The raging debate over the true cost of Proposition 1 grew more heated today, with the release of new figures from light rail advocates that estimate the actual cost to taxpayers of this year’s Sound Transit expansion measure at only $2.8 billion—a full $15 billion less than the widely disseminated $17.8 billion figure that appears on the fall ballot.

The new estimate was arrived at by taking the actual cost of construction and financing, and projecting backwards 40 years to 1968—the year the $1.15 billion “Forward Thrust” rapid transit package failed with only 51% at the polls—and was released by a coalition of noted Sound Transit critics-critics, consisting of… me.

And if that seems like a flimsily sourced and, um, silly way to calculate the cost of a major construction project, well it’s no more flimsy or silly than the bizarre and totally unsupported $107 billion, 45-year cost projection the Seattle P-I’s Larry Lange used yesterday to fictionalize the notion that there is a genuine debate over Prop. 1’s actual costs.

But others argue the cost could be much higher than what Sound Transit has estimated.

Transportation planner and Sound Transit critic Jim MacIsaac estimates approval of the measure would authorize collection of more than $107.3 billion over 45 years, including $55.8 billion for the expansion, and the per-household expansion tax bill would be $284 annually next year and increasing in later years.

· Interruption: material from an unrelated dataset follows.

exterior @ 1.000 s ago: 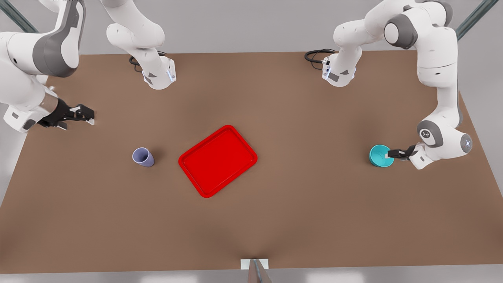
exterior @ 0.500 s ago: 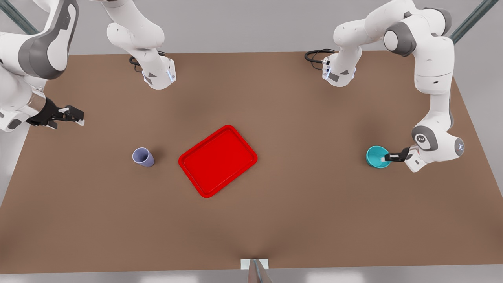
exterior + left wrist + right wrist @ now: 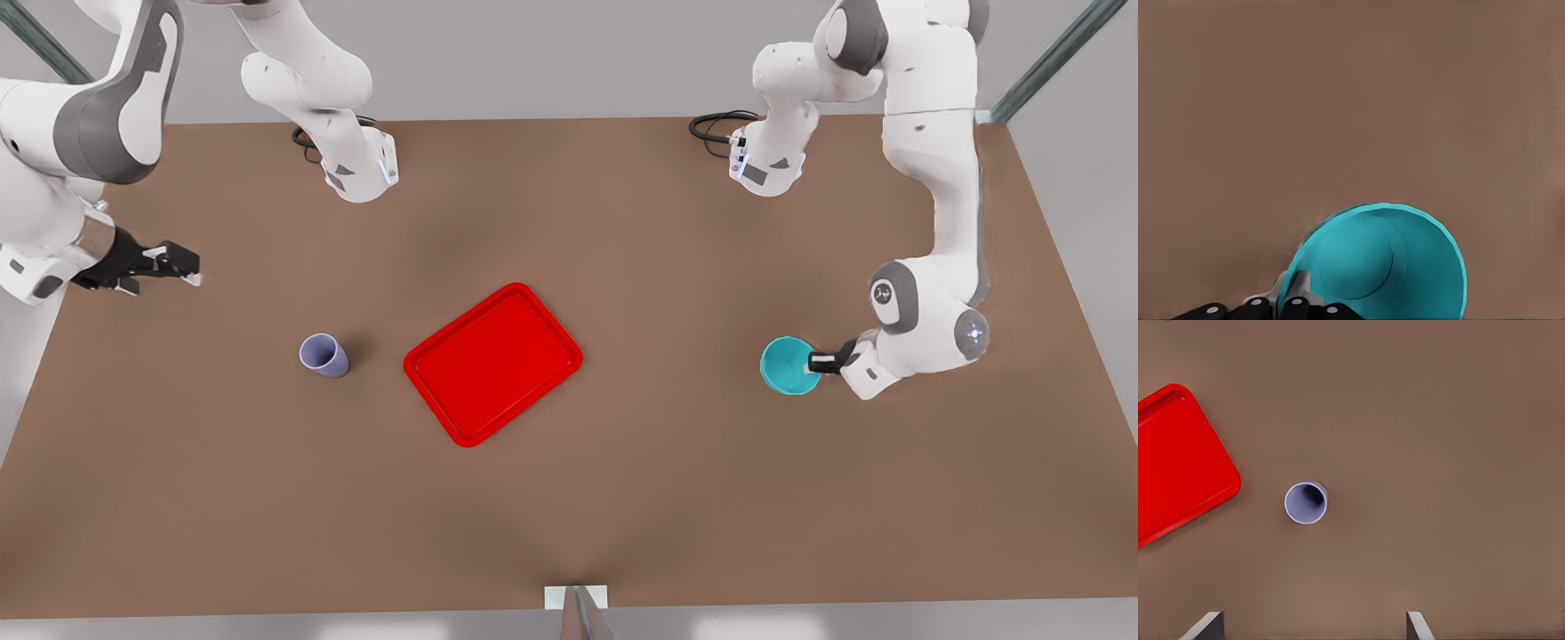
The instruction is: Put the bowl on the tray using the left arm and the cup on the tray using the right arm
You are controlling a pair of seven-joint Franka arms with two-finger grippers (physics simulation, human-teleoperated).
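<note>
The front view looks steeply down from beyond the near table [image 3: 622, 498] edge, taking in both arms and the whole top. The left wrist view sits close above the bowl [image 3: 1385, 267], seen at the front view's right [image 3: 789, 365]. The right wrist view looks straight down from higher, sharing cup [image 3: 1305, 503] and tray [image 3: 1178, 467] with the front view.

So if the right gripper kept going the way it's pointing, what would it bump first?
Probably the cup: the open right gripper looks down at it standing upright beside the tray, though it hangs off to one side.
</note>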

I’m an “other.”  I’m a “critic.”  Four times in his article Lange refutes Sound Transit’s math with the simple phrase:  “critics say.”  But who the fuck are these critics, and what the hell makes Jim MacIsaac any more credible than me?

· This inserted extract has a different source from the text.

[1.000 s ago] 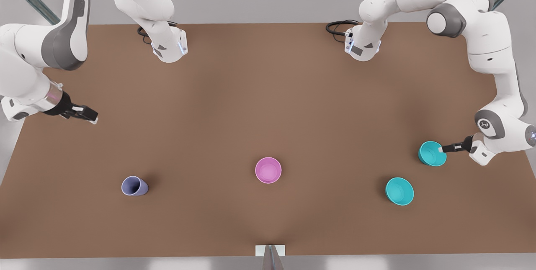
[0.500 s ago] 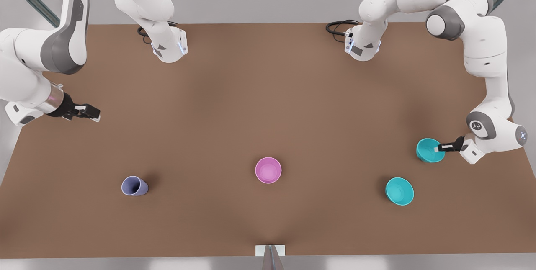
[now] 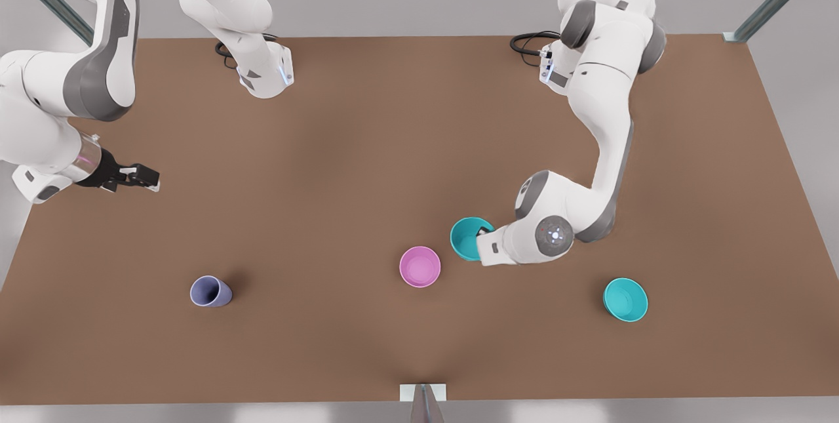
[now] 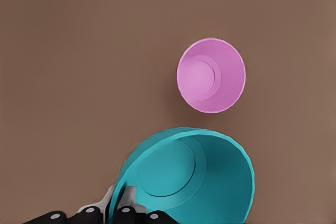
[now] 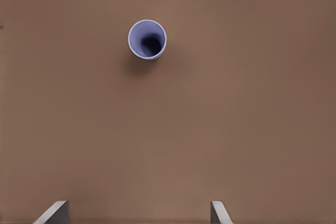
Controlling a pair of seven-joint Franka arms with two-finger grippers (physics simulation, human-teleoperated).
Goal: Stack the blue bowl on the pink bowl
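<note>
A blue bowl hangs just above the table, close to the pink bowl on the side toward the front view's right. My left gripper is shut on its rim, one finger inside and one outside. In the left wrist view the blue bowl sits tilted in my left gripper, with the pink bowl upright and empty a short way beyond it. My right gripper waits open at the front view's left edge, holding nothing.
A second teal bowl stands on the brown table toward the front view's right. A lavender cup stands toward the left, and in the right wrist view this cup lies ahead of the open fingers.
My left arm has swung the blue bowl from the table's right edge toward the middle, ending beside the pink bowl. The right arm has barely shifted.
</note>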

Or even remotely as credible as Sound Transit, without a doubt the most audited and heavily scrutinized public agency in the state?  The King County Superior Court judge who approved the ballot title accepted the $17.8 billion figure.  The conservative Washington Policy Center, who opposes Prop. 1, accepts the $17.8 billion figure.  Hell, even the pro-roads/anti-rail Seattle Times accepts the $17.8 billion figure.  But some guy named Jim pulls a $107.3 billion estimate out of his ass, and you tell your readers that the true cost of light rail is “under debate”…?

I mean… what the fuck?

This is the worst sort of journalistic equivalency (or as Prop. 1 spokesman Alex Fryer called it, “54 column inches of phony debate“), the kind of lazy controversy mongering that all too often makes our news media worthless, if not downright detrimental to informed public discourse.  You know, like when the overwhelming majority of climatologists  agree that carbon emissions are warming our planet with potentially devasting results, but the media highlights the handful of dissenters in an effort to be “impartial.”  Or when 99.99% of scientists accept the basic tenants of evolution, but reporters get tricked by the anti-science Jesus freaks at the Discovery Institute into “teaching the controversy.”  Or when for decades, the tobacco industry sponsored its own faux-science in a conspiracy to lie to consumers about the safety of their lucrative product, and the media dutifully reported that the health effects of smoking were “under debate.”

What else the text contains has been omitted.